Coincidentally, the relative frequencies of such tokens over several
emails are normally high because they are machine generated during
transport, and transport often passes through the same small
collection of MTAs close to the destination.

On the other hand, there is much more variety in such tokens at the
spammer end, and some spam sending software may well include "jAn"
instead of "Jan" in a header, for some unknown reason. When this
happens frequently, the statistical learner may associate "jAn" with
spam from this spammer's software, even though the RFC protocol itself does not
distinguish "Jan" from "jAn". 

Sometimes, this case sensitive distinction is a win, meaning it helps
the statistical classifier make fewer mistakes, and sometimes it isn't
- it's difficult to predict. In the example of the date-time protocol element,
my experience is that including an email's date stamps in the learning data is
on the whole counterproductive. However, for tracing message originators and 
path forgeries, date-time discrepancies are strong indicators of spam.

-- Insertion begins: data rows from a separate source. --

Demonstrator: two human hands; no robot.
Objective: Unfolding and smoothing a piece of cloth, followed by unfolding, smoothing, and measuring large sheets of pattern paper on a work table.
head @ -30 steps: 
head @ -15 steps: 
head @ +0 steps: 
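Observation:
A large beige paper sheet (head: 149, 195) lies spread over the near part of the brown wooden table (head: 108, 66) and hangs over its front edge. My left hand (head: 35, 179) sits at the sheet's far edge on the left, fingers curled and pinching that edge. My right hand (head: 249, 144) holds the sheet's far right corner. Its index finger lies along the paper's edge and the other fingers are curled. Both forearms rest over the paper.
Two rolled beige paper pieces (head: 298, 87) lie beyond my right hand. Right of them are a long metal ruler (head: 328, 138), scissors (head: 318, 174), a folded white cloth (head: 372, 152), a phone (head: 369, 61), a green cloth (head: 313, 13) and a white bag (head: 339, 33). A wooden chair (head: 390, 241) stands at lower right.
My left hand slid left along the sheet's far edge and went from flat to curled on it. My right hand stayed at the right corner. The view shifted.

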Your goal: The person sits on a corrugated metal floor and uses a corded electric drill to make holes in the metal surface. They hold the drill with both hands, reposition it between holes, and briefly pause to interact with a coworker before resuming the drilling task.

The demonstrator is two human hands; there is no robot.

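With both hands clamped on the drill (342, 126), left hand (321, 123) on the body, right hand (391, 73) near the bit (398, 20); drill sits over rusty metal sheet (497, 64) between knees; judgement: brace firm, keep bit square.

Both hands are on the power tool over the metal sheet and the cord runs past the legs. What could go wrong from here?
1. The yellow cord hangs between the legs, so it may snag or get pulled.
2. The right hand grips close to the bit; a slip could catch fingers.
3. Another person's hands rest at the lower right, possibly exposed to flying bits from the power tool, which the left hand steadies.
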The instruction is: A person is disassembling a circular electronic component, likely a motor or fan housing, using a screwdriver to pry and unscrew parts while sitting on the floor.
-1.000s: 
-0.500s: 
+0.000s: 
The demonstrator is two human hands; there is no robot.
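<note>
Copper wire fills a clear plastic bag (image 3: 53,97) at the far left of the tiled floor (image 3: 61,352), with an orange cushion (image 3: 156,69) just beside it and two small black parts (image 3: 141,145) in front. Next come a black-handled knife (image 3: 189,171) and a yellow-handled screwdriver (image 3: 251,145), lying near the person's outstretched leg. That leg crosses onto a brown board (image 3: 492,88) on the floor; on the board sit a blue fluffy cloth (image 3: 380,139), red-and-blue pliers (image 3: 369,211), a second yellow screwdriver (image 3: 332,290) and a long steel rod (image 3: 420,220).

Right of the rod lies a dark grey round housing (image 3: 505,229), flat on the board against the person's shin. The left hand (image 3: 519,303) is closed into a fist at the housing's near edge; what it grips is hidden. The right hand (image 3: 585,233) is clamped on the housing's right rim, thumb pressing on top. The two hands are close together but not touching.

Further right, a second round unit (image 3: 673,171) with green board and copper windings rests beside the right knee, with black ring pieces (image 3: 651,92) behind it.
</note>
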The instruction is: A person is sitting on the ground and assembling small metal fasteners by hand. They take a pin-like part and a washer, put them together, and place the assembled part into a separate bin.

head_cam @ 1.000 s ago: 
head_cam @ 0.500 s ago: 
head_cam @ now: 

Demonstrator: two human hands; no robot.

The second type of goal is to see if there are enough indicators in
the headers to detect forgery and/or trace the message origin. For
example, there are some simple rules which can be used, such as: the
topmost Received: line is always authentic. I'd like to explore if
there are others, e.g. can we analyse whether a message passed through
the internet (ie at least one compliant SMTP server outside the local
network), Maybe this can't be detected, but perhaps its negation can
(ie this message never left the LAN).


In theory, one could examine Received header fields to establish a
consistent set of time stamps and "from" vs. "by" domains. In
practice the Received field is so frequently malformed as to make such
analysis impractical.


I believe statistics can somewhat help with this, or at least it's worth
giving it a shot ;-) 

When analysing a large collection of mail with the 
same destination, some Received: lines and their idiosyncracies are more
frequent than others. Suppose you have a test which shows a header was forged,
but this test is only 60% accurate. You may have several such tests, and
statistics can combine them into a preponderance of evidence scheme, 
kind of like SpamAssassin already does. 

But SpamAssassin is network wide, its rules are chosen to work for
many users simultaneously, and because they are published spammers
study them and find ways to bypass them. I believe that rules based
directly on published RFCs may be more universal and less "noisy",
and of course a statistical learner can combine them in ways specific
to the destination, which makes it much harder for spammers to get through.

I started out parsing only 2822 messages, but quickly realized that
2821 is just slightly different, and even so some sample header lines
I have don't appear to comply with either (e.g. in 2821, domains must
contain at least one period, so localhost is not allowed but
localhost.localdomain is).


RFC 2821 requires fully-qualified domain names, RFC 2822 does not.
In practice an RFC 2822-compliant message might be sent with partially
qualified domain names to an RFC 2476 submission server which qualifies
those domain names before sending via SMTP.


Such a submission server would show up in the trace fields, no?

I believe the easiest solution is to parse
each line four times or more, strictly according to 2822,2821,822,821
and special variations, as the code can refer to existing documents
rather than a single complex combination of these four documents which
incorporates many subtleties and variations.


If performance and maintainabilty are not considerations, that might be
practical.  Liberal parsing with RFC-specific detection of issues is
an alternative approach.


Performance is not a strong worry, at this stage. The code I have in
dbacl is pretty fast, even if I say so myself (it can handle about
100-200 typical mails per second depending on options, on a 500MHz
Pentium 3 Debian box, not counting process startup costs, and based on
classifying thousands of mails sequentially for cross-validation
simulations), and even so it probably spends half of its time parsing
mail bodies.

-- 
Laird Breyer.